_What is expected_: Search for the word "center" in the entries. Each line that holds it should be copied.
○ ○ ○ ○
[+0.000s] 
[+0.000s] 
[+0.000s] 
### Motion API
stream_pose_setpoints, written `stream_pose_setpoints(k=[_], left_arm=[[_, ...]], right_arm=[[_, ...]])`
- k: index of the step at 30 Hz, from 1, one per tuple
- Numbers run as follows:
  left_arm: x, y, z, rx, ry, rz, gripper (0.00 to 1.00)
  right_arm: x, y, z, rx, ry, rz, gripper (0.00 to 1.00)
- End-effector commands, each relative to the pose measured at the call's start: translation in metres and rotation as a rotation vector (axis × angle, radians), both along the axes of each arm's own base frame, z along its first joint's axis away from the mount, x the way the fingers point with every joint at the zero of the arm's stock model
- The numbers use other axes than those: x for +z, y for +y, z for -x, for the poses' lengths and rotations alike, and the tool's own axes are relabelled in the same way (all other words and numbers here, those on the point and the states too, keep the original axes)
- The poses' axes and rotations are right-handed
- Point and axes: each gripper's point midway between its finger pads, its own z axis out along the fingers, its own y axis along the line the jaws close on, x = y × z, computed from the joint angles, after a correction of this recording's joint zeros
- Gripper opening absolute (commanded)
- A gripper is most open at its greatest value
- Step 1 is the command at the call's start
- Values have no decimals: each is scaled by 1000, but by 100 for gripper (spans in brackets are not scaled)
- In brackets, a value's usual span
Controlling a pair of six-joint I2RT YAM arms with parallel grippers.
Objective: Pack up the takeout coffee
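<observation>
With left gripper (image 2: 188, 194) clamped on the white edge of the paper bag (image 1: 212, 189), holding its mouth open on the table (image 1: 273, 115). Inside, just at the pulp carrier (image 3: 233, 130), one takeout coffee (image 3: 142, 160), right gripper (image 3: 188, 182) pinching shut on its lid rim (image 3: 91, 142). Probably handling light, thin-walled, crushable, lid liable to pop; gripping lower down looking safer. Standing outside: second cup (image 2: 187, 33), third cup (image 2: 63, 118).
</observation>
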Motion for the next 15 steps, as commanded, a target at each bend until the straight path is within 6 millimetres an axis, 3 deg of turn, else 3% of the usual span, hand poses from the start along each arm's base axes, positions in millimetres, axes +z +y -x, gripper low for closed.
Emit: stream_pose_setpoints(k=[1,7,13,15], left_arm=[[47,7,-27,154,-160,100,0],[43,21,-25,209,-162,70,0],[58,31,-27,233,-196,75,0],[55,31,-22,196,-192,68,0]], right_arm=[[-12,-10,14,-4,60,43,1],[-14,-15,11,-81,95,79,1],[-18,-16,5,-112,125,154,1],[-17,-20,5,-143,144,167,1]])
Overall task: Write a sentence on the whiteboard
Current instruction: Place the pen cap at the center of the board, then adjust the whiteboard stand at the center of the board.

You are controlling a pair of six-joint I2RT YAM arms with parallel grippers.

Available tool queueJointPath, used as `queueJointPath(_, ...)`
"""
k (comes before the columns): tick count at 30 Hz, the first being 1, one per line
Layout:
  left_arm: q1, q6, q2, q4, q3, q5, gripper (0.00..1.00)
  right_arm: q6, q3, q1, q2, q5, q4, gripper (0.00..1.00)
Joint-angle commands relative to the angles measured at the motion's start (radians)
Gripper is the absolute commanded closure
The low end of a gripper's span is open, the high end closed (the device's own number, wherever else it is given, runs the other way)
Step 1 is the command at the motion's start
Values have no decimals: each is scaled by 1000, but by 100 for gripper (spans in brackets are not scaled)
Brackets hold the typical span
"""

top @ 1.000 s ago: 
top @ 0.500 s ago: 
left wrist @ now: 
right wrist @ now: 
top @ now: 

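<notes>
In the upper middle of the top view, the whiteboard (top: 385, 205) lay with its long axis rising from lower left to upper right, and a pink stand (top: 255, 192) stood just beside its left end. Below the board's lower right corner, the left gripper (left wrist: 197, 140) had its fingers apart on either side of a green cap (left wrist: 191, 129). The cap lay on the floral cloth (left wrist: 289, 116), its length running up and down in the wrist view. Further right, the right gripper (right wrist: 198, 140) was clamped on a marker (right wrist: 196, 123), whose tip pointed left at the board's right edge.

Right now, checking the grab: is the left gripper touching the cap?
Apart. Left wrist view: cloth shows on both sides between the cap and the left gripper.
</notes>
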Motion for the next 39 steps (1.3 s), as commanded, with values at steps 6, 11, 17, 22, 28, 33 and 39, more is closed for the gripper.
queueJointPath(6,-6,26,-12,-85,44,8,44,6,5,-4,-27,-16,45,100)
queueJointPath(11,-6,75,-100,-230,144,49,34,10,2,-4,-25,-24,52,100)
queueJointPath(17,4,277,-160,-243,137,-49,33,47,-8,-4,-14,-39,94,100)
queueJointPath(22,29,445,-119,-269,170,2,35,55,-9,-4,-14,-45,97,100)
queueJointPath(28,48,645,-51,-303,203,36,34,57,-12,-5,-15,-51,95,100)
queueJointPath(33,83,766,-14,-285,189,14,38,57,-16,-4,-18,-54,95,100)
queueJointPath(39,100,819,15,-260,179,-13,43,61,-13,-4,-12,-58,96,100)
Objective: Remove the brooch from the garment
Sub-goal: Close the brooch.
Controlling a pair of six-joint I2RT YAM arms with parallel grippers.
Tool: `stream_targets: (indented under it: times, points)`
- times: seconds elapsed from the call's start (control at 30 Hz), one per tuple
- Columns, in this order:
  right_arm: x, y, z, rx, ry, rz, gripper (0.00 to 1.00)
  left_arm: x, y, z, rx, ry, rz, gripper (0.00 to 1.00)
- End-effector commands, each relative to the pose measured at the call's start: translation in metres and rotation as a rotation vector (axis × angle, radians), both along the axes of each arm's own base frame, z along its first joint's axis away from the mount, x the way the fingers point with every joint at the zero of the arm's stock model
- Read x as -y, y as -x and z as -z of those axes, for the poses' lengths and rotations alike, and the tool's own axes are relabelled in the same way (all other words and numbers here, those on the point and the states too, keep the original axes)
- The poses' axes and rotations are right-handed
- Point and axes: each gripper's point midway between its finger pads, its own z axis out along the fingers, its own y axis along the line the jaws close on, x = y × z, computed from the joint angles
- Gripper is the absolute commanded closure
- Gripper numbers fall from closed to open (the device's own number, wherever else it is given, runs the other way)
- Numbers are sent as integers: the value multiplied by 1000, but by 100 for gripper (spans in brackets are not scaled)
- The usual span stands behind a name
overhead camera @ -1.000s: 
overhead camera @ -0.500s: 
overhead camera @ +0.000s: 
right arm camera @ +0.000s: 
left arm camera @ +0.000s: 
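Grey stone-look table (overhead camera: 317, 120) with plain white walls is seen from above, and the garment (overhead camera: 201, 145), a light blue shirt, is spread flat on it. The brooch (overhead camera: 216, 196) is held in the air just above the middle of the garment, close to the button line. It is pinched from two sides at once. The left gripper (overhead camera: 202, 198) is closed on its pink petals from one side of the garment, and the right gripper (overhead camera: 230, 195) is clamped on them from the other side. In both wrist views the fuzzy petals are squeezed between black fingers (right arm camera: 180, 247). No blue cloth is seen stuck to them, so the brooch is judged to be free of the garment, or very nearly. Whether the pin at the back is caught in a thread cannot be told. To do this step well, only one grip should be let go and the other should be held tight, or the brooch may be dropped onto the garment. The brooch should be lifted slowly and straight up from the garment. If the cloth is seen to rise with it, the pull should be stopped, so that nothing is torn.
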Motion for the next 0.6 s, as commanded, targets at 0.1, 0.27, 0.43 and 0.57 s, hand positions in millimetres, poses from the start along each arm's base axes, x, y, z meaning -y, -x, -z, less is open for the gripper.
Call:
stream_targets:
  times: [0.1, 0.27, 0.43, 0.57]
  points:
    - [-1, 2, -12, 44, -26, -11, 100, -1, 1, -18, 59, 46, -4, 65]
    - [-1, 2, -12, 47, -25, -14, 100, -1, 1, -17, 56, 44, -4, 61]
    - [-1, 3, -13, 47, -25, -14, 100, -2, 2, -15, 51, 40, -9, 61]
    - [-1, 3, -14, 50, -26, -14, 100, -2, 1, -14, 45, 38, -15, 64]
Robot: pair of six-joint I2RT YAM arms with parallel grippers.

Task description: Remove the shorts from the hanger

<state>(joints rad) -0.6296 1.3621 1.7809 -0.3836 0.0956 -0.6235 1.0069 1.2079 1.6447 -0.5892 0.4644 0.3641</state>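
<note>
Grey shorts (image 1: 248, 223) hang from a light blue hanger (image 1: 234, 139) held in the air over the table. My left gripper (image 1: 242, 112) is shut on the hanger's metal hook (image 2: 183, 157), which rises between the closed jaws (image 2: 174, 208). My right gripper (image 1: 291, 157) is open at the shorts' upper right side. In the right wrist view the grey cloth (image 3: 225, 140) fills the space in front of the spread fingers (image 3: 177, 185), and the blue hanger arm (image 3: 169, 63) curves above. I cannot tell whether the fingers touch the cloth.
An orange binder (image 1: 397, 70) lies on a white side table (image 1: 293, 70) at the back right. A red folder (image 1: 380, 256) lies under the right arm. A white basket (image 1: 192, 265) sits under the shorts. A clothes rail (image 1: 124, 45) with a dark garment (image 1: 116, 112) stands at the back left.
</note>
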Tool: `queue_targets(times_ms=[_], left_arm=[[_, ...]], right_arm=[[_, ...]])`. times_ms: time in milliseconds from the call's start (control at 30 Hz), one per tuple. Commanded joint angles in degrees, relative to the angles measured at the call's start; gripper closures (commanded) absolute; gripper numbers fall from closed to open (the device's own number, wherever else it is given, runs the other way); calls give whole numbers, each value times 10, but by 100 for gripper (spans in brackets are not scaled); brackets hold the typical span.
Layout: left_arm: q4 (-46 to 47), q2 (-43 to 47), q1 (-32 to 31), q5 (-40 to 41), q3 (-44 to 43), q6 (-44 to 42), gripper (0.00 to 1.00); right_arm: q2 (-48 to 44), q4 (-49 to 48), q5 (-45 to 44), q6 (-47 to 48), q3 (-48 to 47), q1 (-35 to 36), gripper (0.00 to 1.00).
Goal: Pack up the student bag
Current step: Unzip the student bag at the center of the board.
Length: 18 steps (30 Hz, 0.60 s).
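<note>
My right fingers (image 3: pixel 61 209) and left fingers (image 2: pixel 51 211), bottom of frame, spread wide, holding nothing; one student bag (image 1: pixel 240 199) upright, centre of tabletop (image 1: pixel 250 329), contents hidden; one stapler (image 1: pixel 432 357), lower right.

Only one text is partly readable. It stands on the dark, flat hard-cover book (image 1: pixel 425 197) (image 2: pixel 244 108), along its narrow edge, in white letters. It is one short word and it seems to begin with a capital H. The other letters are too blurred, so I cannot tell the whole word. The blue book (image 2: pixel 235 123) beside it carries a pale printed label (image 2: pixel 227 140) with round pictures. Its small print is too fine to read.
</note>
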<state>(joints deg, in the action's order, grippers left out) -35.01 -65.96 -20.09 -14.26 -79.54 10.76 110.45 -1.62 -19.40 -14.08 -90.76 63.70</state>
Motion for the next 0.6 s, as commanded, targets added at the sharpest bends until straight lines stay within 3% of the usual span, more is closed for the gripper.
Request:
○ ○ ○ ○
_Written answer_:
Current instruction: Place the pen cap at the center of the board, then adjust the whiteboard stand at the center of the board.
Current step: Unzip the student bag at the center of the board.

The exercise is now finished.